WHAT IS NEEDED
Reproduce the data below in full. Nothing should differ from the original.

┌──

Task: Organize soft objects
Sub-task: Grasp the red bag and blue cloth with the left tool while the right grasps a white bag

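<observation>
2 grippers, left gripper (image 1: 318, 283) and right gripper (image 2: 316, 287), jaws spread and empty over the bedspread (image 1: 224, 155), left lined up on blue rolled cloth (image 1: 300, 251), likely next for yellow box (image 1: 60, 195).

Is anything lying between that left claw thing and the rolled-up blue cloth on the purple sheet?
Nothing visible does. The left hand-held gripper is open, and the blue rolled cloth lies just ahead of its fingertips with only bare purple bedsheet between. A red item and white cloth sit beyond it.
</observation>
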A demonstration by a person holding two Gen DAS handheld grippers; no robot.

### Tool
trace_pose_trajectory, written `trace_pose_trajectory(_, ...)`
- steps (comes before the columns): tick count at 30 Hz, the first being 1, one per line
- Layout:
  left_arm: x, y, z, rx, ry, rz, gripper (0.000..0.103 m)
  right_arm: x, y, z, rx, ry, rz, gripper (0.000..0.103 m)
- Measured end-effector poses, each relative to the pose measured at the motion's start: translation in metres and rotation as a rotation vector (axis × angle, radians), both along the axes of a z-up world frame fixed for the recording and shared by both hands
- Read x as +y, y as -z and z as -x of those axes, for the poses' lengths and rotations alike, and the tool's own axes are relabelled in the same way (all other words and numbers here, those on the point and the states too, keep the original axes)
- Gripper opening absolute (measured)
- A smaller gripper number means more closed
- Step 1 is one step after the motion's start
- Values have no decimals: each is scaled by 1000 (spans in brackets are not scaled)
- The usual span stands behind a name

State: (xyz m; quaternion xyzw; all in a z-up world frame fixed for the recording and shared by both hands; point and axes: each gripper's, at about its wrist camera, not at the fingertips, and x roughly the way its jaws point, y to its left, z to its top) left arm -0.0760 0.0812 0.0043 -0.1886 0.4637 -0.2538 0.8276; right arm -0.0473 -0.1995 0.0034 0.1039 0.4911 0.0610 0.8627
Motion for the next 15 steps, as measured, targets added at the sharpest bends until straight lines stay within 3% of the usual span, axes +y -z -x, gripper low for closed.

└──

RESULT OF THE EXERCISE
Task: Organize soft objects
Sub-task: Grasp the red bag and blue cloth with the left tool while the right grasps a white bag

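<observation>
2 grippers, left gripper (image 1: 318, 283) and right gripper (image 2: 316, 287), jaws spread and empty over the bedspread (image 1: 224, 155), left lined up on blue rolled cloth (image 1: 300, 251), likely next for yellow box (image 1: 60, 195).

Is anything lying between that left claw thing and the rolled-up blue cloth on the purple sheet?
Nothing visible does. The left hand-held gripper is open, and the blue rolled cloth lies just ahead of its fingertips with only bare purple bedsheet between. A red item and white cloth sit beyond it.
</observation>
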A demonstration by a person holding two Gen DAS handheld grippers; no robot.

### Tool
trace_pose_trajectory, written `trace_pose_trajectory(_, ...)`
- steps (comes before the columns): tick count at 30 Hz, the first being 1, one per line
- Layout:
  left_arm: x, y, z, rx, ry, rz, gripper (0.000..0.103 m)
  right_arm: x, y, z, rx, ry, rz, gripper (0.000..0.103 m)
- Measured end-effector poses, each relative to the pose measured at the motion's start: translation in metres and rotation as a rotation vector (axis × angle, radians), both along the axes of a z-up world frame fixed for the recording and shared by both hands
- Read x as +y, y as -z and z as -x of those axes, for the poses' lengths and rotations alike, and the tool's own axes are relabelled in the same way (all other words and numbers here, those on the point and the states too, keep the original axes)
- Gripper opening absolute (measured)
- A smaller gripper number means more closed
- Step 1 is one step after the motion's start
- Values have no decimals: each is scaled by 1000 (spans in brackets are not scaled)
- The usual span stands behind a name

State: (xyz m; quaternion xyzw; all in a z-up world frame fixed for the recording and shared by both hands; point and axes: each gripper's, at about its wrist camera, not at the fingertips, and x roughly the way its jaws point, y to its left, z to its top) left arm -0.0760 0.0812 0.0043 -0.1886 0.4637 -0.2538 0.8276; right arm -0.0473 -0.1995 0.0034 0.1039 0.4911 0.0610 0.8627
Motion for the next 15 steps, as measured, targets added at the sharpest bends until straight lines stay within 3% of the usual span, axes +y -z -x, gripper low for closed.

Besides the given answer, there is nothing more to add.